Exercise instructions: Output exactly, and only, the lines below from the one with "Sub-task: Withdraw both" down to the one with "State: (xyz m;". Include both end lines and no pictures.

Material provided:
+-------+

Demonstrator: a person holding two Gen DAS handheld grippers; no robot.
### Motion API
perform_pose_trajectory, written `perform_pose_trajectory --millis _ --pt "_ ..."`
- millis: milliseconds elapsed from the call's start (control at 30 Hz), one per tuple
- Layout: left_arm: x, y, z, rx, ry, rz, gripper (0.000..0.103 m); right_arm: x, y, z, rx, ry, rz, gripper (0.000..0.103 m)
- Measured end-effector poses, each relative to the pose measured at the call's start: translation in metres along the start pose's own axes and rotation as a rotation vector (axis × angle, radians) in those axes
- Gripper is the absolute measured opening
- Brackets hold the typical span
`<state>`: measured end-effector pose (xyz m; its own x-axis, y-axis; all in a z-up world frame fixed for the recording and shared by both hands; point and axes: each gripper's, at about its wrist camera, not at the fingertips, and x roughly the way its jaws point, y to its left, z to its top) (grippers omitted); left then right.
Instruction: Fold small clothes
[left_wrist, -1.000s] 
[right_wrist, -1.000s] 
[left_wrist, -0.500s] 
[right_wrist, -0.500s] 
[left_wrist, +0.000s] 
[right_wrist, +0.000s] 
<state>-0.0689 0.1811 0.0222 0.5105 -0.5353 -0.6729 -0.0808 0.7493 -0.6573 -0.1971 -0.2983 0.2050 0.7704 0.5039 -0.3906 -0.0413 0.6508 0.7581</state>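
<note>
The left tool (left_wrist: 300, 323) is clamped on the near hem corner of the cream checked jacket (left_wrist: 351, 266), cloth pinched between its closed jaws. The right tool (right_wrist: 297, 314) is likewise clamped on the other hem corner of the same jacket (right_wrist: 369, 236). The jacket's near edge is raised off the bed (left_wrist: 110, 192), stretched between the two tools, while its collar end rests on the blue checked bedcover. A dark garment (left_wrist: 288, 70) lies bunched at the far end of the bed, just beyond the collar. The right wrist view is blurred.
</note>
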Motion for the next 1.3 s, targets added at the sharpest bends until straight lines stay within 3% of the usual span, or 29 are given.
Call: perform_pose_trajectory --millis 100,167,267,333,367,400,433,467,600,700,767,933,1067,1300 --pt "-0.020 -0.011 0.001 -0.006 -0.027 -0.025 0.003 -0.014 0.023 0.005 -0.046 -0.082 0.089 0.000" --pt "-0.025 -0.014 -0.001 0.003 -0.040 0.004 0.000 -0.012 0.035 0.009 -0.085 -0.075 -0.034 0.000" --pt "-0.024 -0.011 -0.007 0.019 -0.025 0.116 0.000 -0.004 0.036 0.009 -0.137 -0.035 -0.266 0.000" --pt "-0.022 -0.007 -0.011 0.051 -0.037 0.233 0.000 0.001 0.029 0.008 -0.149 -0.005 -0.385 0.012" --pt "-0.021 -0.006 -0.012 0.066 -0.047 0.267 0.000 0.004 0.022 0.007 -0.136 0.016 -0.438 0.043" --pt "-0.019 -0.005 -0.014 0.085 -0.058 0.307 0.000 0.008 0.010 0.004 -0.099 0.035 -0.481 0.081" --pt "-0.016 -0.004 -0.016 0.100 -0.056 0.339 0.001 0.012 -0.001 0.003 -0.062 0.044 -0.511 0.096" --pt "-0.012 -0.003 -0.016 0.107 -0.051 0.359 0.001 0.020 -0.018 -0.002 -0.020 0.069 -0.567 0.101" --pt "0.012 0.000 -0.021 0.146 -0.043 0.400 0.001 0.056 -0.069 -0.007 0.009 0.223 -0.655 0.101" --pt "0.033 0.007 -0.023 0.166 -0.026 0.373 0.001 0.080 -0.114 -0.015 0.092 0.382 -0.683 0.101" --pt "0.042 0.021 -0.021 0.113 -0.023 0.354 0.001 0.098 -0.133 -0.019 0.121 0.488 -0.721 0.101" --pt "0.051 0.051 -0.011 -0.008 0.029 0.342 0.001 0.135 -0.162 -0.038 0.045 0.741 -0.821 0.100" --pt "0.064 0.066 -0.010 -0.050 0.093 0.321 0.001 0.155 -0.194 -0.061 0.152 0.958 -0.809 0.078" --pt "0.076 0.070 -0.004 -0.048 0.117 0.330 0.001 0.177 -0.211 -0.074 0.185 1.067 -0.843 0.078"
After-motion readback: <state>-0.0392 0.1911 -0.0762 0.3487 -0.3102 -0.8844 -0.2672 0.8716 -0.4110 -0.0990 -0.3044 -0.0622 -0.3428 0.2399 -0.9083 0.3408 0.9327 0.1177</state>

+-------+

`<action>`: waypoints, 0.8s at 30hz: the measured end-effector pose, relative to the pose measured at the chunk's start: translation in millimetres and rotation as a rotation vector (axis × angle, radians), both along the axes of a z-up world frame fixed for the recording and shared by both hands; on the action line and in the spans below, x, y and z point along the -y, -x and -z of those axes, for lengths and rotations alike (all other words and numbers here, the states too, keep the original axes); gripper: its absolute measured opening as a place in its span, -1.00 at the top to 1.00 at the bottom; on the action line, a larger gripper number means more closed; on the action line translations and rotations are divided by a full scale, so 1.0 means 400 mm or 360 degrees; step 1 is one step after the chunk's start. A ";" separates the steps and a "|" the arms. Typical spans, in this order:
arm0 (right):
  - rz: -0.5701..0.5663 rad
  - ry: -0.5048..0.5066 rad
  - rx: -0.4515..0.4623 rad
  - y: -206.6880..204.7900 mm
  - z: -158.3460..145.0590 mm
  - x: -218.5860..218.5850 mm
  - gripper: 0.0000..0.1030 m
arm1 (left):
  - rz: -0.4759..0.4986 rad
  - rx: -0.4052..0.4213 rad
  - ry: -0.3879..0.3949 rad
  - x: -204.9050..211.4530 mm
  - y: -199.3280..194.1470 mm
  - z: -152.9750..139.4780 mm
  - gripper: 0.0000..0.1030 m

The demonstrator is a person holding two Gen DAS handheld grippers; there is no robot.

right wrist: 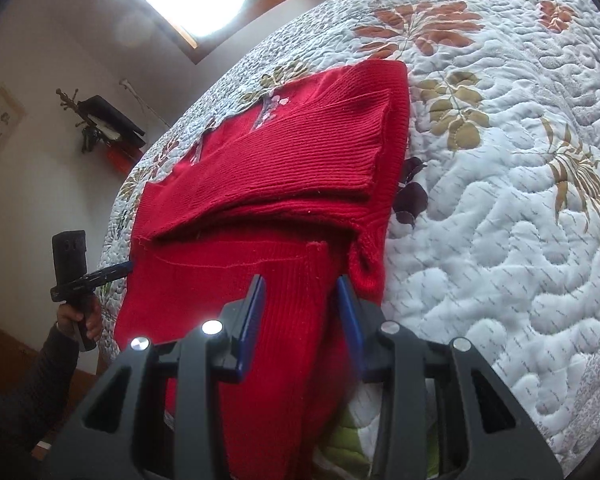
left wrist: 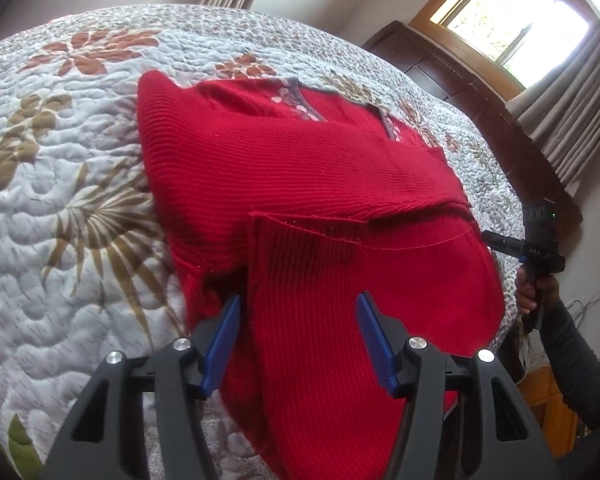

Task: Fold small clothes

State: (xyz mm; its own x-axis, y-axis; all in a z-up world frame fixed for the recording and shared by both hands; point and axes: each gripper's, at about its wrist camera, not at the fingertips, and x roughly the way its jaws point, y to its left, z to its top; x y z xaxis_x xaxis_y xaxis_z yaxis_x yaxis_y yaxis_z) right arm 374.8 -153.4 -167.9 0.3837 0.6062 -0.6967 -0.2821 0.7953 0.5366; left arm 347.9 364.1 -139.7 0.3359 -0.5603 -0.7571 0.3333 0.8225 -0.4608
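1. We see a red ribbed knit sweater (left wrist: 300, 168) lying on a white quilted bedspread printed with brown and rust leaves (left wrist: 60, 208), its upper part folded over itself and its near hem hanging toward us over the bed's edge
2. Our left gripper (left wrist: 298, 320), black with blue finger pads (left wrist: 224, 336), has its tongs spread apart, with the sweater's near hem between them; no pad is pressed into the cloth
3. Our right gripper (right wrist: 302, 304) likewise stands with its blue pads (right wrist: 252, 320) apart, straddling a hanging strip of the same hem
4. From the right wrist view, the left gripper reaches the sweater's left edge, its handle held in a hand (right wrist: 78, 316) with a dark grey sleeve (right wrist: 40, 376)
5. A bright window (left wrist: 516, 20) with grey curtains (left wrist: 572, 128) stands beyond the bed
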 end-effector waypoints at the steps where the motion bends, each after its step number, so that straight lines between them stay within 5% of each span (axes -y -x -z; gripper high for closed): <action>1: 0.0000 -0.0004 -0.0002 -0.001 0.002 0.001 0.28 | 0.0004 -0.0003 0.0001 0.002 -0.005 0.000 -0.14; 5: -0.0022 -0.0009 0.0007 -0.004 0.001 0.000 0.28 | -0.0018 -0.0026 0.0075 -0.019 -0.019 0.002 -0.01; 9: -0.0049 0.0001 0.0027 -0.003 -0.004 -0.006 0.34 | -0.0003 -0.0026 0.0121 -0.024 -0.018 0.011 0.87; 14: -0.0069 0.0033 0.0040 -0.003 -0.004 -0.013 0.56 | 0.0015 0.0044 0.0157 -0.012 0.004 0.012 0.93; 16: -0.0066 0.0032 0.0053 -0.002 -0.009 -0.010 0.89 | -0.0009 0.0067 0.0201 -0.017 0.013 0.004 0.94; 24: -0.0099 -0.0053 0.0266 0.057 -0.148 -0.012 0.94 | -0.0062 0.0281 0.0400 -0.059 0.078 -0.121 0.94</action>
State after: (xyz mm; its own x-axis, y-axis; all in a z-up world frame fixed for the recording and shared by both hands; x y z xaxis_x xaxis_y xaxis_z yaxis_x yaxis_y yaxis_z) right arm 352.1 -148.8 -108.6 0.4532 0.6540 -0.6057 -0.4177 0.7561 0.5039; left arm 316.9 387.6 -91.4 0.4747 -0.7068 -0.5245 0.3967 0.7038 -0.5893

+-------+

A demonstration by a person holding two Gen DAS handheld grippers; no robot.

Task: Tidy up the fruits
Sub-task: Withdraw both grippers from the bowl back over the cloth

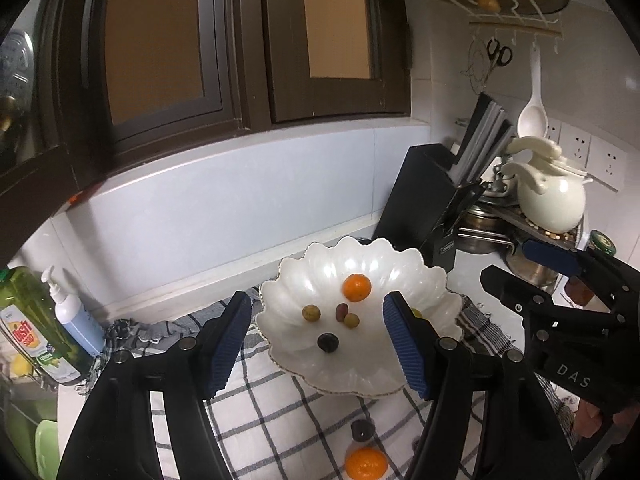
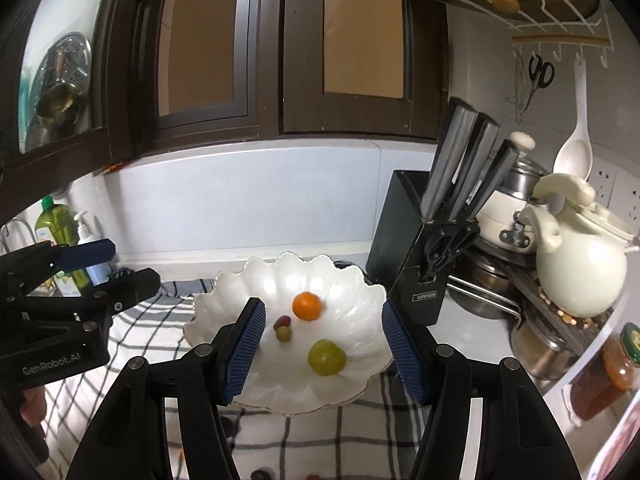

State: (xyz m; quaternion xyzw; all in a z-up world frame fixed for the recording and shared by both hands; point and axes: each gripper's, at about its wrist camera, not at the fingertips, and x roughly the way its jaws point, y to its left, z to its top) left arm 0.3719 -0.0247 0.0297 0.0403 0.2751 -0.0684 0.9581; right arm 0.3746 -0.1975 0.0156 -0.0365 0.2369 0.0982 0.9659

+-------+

The answer:
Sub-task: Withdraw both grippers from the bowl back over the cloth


State: (xyz m; quaternion xyzw; all in a z-up world frame fixed for the recording and shared by both hands; point and axes: each gripper's, at about its wrist camera, not at the fingertips, and x roughly the way its jaws point, y to its left, z to its top) left arm 0.3719 -0.0247 0.0297 0.0403 0.2751 -0.0684 0.9581; right arm 0.3746 -0.1975 0.0156 -0.0365 0.2369 0.0982 0.9659

The reply is now complete.